We have since engaged her to design a much larger and more complex project. We are not only delighted with her fantastic architectural style, but as importantly her ability to incorporate maximum efficiency.
We don’t know what to rate as her greatest asset; her professionalism, her style of communication and collaboration; the personal care and concern she demonstrates throughout the project and of course, her unique gift in design. In addition, she has been a spot on resource beyond her scope of work by volunteering recommendations for project management, great people, products and price.
She is that bright light we all hope to find as we fumble our way down the dark tunnel of construction.

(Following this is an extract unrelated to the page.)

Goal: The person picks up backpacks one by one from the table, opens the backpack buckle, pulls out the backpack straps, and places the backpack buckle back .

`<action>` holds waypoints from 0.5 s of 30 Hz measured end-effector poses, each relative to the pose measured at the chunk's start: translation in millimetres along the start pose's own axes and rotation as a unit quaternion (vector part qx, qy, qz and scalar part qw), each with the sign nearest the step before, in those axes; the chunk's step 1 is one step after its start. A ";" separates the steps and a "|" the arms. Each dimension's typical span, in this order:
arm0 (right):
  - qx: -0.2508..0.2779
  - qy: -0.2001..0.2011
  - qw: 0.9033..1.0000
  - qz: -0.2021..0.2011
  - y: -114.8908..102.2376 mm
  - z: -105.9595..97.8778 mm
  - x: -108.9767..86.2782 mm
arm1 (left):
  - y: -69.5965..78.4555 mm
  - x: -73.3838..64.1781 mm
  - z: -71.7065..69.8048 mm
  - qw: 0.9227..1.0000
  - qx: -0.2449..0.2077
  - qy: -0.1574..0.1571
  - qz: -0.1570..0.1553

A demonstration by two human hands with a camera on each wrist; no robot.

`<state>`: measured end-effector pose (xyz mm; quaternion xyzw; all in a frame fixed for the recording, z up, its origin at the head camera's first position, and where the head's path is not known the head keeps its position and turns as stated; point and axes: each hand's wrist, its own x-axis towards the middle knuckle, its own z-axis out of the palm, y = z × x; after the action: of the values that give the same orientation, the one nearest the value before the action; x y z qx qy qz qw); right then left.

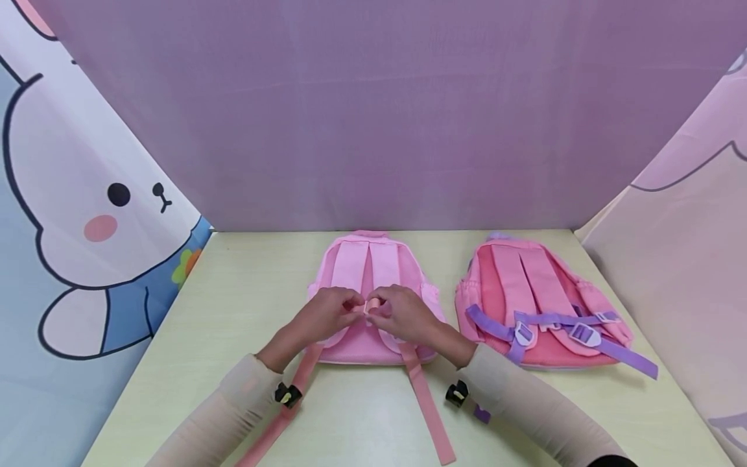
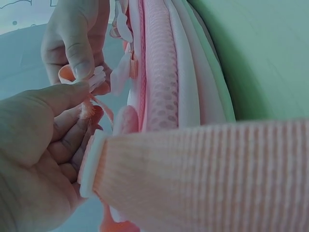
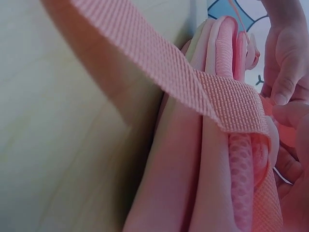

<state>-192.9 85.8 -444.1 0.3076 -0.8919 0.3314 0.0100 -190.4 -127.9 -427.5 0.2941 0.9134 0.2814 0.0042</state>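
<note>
A pink backpack lies on the table with its shoulder straps facing up. Over its middle, my two hands meet at a small white plastic buckle threaded with peach webbing. My left hand pinches the webbing at the buckle between thumb and fingers. Opposite it, my right hand pinches the buckle and the looped webbing. The fingers partly cover the buckle. Two long peach straps trail from the pack's lower end toward me; in the left wrist view, one passes through a white slider.
A second backpack, darker pink with purple straps and white buckles, lies to the right. Small black clips are near both forearms. The pale table meets a purple back wall; printed cloths hang at both sides.
</note>
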 end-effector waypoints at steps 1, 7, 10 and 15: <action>0.002 0.001 1.000 0.000 0.1 0.1 -0.1 | 0.0 0.1 0.5 1.000 -0.002 0.001 -0.001; 0.005 0.007 1.000 -0.009 0.8 0.9 0.3 | -1.0 -2.3 -0.1 1.000 -0.016 -0.015 -0.019; 0.009 0.007 1.000 -0.008 0.8 1.0 0.5 | -2.2 -4.3 -1.5 0.999 -0.024 -0.025 -0.029; 0.009 0.008 1.000 -0.006 0.7 1.0 0.0 | -4.2 -6.2 -2.5 0.998 -0.037 -0.030 -0.034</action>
<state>-193.1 85.7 -445.3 0.3103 -0.8870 0.3417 0.0160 -187.9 -135.4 -428.6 0.2708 0.9115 0.3053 0.0520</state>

I engaged Jessica to design a new accessory guest house and worked with her extensively during the design process. She was great about taking my general (and often vague) ideas and converting them into a fantastic design. She really did a wonderful job of making sure that the new house fit with the look, aesthetics, and general feel of my main house and the backyard in general. Jessica was also able to navigate the complicated and sometimes contradictory requirements of the Palo Alto building department and took care of all the permitting for the project. One really great thing about Jessica is she didn't just hand the builder a set of plans and walk away. Instead she was really involved during the construction phase and was often on site making sure everything went according to plan. She had a great interaction with the contractor which really helped to make sure everyone had the same vision. I've had many people comment on how great the new guest house is and that it fits in so well that it looks like it was always there. I use it every day as my office when guests aren't over and I absolutely love it. In fact, I was so happy with her work that I hired her for some remodels on my main house and they came out fantastic. I can absolutely recommend Jess - she is great! In fact, both my sisters have hired her and my parents will probably do the same. None of them knew they wanted to do work but my project really inspired them.